Passive investing, whereby fund managers simply track indices, ‘ is unsustainable and brittle’ Singer says

Paul Singer contends that passive strategies, which buy a variety of securities to match the overall performance of an index, aren’t truly “investing” and that index fund providers don’t have incentive to push companies to change for the better and create shareholder value. Photograph: Jacob Kepler/Bloomberg

Paul Singer contends that passive strategies, which buy a variety of securities to match the overall performance of an index, aren’t truly “investing” and that index fund providers don’t have incentive to push companies to change for the better and create shareholder value. Photograph: Jacob Kepler/Bloomberg

 

Billionaire Paul Singer is warning of a growing and menacing threat: passive investing.

“Passive investing is in danger of devouring capitalism,” Singer wrote in his firm’s second-quarter letter dated July 27th. “What may have been a clever idea in its infancy has grown into a blob which is destructive to the growth-creating and consensus-building prospects of free market capitalism.”

Almost $500 billion flowed from active to passive funds in the first half of 2017. The founder of Elliott Management Corp. contends that passive strategies, which buy a variety of securities to match the overall performance of an index, aren’t truly “investing” and that index fund providers don’t have incentive to push companies to change for the better and create shareholder value.

Elliott, whose main hedge funds manage $33 billion, is best known for its high-profile activist and distressed wagers, including leading a group of holdout creditors seeking repayment for positions in Argentine debt. One of Singer’s most recent campaigns -- a bid to buy power distributor Oncor Electric Delivery Co. -- has pitted him against billionaire Warren Buffett.

No voice

“In a passive investing world, small shareholders have little-to-no voice and no realistic possibility of banding together, while the biggest shareholders have no (repeat, no) skin in the game so long as the money manager does not underperform the index by five-hundredths of a percentage point, in which case the customer calls up the money manager and starts yelling,” the letter said. There’s a real likelihood that passive investing “and its apparent stability, is unsustainable and brittle.”

Singer’s Elliott Associates fund rose just 0.4 per cent in the second quarter, bringing gains for the first half to 3.5 per cent, according to the letter. While it made money in bets on distressed securities during the quarter, the fund lost on commodities and portfolio protection related to interest rates, equities and credit.

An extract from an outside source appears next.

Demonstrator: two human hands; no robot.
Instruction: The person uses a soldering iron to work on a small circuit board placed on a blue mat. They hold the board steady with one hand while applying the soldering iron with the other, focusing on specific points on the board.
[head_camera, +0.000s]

In a wide-ranging letter that touched on topics from safe spaces to infrastructure spending, Singer said the fund was trying to navigate “uncharted waters” amid continuing accommodative monetary policy. The letter said that while economic optimism stemming from the Trump administration’s pro-business agenda may contribute to rising markets, central bankers probably played a bigger role. A de-linkage of stock and bond prices may be coming soon, if an expanding economy spurs inflation, making yields unsatisfactory to investors. Growth and inflation may climb together if rising rates are seen as a sign of confidence in the economy.